Many New Orleanians side with the neighborhood residents and openly express disdain for Bourbon Street. But there is no arguing with its commercial success. Bourbon Street has a nearly hundred-fold greater job density than the rest of the city, and among the highest property values. It constitutes the main attraction for the city’s roughly ten million annual visitors. Anywhere from twelve to twenty thousand people pack the street’s eight commercial blocks at any given moment on Mardi Gras, scenes of which are broadcast worldwide—free publicity for Bourbon Street, and a source of wistful dismay for its critics.

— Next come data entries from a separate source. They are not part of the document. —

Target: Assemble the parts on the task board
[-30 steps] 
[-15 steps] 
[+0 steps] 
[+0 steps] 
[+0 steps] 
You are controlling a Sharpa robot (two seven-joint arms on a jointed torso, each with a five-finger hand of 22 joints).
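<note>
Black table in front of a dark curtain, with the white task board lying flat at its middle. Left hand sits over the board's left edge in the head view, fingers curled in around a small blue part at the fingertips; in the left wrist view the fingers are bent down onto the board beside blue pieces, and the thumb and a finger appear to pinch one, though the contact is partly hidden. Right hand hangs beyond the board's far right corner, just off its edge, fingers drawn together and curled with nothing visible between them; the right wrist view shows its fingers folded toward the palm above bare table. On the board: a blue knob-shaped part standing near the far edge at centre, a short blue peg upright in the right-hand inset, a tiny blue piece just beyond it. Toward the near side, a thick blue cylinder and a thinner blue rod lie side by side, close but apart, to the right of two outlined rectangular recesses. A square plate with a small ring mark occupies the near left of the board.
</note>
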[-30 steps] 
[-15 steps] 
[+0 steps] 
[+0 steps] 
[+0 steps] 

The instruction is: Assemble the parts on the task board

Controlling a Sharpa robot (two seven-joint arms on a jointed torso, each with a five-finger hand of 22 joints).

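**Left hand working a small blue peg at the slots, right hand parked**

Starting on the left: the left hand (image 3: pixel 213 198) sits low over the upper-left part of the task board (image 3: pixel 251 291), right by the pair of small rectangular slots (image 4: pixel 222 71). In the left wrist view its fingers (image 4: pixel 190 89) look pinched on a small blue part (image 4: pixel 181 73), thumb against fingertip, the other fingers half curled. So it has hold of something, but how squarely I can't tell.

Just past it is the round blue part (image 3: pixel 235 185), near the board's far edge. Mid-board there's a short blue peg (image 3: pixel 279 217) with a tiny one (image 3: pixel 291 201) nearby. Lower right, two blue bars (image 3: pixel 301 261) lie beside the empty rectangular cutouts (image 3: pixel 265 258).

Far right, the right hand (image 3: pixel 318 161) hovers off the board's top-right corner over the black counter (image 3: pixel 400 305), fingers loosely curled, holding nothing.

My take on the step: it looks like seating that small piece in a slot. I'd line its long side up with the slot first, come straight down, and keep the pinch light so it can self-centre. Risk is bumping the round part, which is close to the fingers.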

What detractors may not recognize is that Bourbon Street is largely a product of deep-rooted localism. The dizzying deafening artifact we see today originated organically, without an inventor (such as Jazz Fest) or a vision (the World’s Fairs of 1885 and 1984) or a legislative act (Storyville). There is no Bourbon Street logo, no headquarters, no board of directors, no visitors’ center, no brochure, not even an official website. The nightlife that made the street famous—after two hundred years of utter normalcy—was created spontaneously by a cast of working-class characters who, in an uncoordinated attempt to make a living individually, succeeded collectively.